## Exercise
Would you output the entries below only from the line containing "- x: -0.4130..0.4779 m" through the line containing "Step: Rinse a", exactly as they stand and with both ends included?

─── Input records ───

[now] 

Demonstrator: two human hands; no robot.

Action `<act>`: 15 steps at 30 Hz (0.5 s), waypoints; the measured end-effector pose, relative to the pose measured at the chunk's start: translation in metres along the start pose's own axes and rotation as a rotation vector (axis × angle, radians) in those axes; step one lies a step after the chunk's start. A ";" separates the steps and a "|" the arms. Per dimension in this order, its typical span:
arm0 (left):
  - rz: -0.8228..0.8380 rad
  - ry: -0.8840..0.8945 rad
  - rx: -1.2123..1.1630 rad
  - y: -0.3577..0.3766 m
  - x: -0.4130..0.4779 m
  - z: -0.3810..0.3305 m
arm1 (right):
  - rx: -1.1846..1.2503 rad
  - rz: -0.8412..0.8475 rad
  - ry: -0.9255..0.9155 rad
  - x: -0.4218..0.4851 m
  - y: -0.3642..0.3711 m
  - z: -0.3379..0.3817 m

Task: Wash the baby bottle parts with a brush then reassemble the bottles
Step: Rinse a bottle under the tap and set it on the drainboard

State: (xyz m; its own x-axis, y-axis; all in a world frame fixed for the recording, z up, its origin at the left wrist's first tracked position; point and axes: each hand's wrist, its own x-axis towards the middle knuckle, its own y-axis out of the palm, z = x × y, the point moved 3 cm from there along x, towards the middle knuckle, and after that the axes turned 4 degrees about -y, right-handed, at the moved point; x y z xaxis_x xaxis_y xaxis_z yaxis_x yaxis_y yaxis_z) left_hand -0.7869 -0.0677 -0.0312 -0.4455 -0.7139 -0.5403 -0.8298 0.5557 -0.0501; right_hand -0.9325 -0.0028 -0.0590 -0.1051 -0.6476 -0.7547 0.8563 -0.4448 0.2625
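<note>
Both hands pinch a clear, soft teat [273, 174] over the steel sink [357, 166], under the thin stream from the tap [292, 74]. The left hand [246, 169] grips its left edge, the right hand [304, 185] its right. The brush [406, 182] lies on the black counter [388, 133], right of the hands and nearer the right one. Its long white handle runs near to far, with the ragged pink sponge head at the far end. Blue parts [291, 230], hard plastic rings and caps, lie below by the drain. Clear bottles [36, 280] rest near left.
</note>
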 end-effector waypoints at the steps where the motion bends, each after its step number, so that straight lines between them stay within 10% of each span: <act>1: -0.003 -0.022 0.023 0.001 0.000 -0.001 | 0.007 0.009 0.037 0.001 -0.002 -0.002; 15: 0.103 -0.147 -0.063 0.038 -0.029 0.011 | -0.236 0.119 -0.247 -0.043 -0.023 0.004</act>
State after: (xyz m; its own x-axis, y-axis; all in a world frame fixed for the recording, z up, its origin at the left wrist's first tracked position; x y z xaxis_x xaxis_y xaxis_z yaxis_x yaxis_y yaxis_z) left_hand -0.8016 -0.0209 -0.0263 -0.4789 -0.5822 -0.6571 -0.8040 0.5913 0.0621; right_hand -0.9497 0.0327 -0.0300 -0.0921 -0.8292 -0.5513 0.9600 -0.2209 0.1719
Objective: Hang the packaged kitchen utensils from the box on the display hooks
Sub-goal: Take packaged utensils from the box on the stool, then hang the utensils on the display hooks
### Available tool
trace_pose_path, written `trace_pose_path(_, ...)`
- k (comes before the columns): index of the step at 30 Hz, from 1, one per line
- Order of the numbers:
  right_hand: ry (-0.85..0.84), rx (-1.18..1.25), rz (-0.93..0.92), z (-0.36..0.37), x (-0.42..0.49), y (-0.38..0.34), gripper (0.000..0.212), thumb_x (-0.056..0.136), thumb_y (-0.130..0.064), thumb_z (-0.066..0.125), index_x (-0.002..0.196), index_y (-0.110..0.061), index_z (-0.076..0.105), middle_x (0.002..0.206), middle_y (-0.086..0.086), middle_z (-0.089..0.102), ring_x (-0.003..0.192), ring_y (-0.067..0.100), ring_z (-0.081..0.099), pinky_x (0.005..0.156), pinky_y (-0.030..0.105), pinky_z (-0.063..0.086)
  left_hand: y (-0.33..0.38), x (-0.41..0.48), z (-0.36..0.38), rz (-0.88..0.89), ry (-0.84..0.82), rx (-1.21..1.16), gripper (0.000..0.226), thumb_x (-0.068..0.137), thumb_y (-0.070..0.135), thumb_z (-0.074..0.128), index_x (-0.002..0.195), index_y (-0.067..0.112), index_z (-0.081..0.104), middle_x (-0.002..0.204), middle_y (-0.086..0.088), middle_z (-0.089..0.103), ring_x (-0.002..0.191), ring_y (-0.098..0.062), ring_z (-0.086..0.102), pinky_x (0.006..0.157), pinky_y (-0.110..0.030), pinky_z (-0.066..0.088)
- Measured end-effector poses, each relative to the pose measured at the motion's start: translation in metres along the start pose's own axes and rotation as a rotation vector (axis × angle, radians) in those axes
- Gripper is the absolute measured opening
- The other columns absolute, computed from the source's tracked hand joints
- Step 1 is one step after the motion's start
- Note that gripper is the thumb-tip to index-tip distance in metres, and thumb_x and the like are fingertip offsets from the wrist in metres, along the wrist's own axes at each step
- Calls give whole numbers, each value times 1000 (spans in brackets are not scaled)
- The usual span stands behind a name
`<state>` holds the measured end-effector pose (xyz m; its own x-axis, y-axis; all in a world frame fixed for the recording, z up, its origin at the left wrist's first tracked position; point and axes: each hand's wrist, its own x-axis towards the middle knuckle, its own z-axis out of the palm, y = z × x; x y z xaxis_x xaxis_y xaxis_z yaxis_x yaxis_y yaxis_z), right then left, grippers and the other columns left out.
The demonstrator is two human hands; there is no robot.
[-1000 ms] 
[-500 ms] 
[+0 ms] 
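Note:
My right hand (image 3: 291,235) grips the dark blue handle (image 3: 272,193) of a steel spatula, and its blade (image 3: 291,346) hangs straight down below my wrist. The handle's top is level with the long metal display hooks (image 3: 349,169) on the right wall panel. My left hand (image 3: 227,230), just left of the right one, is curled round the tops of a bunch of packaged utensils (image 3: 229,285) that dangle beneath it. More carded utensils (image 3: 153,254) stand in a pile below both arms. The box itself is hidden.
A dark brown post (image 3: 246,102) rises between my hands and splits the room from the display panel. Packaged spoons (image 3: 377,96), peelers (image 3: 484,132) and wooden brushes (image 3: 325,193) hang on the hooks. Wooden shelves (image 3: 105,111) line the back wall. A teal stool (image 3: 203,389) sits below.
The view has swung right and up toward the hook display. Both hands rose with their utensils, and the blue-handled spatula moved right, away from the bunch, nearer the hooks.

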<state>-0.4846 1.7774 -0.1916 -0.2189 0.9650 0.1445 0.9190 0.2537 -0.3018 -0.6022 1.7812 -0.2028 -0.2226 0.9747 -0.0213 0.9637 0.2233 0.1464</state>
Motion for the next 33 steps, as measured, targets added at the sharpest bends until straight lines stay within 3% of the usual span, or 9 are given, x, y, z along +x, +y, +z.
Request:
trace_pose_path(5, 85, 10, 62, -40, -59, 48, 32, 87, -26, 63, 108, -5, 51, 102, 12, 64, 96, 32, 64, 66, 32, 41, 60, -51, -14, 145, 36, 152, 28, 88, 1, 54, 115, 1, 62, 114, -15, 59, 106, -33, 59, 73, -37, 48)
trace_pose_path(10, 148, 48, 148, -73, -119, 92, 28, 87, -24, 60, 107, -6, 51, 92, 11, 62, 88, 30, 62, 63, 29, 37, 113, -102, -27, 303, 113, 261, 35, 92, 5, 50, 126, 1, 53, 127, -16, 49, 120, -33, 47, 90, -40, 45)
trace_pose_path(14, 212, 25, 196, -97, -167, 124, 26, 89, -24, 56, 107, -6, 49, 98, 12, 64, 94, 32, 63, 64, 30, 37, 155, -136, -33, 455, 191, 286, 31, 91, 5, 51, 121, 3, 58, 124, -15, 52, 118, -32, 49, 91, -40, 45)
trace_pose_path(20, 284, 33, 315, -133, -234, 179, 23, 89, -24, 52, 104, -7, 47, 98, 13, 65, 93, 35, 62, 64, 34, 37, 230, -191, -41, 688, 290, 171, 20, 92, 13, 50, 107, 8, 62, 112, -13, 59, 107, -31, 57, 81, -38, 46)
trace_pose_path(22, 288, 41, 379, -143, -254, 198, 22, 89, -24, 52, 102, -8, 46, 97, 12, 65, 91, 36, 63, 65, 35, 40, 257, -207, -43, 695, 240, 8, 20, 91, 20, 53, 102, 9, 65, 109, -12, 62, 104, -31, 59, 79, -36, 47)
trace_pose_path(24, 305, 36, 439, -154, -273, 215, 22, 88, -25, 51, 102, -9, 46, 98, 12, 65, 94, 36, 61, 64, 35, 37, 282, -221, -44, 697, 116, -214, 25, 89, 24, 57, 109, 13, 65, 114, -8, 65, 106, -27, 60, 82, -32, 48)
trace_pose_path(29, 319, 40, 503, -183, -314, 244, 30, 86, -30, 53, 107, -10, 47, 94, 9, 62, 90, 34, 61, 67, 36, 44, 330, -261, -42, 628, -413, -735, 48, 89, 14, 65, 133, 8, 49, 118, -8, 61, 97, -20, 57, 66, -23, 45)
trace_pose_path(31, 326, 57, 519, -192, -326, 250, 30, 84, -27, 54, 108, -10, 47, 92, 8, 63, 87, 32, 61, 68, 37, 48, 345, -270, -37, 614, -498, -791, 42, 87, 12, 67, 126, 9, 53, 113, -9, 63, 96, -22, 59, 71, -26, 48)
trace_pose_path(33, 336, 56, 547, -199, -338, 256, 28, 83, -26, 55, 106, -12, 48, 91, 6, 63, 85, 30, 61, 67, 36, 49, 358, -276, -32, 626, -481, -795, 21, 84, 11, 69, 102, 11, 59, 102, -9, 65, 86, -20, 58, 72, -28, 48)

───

## Solution for this problem
  - x: -0.4130..0.4779 m
  - z: -0.3810..0.3305 m
arm1 (right):
  - rx: -1.1846..1.2503 rad
  - rz: -0.8412..0.8475 rad
  - ry: -0.9255..0.9155 rad
  - x: -0.4218..0.4851 m
  - y: -0.3642..0.3711 m
  - z: -0.3379..0.3817 m

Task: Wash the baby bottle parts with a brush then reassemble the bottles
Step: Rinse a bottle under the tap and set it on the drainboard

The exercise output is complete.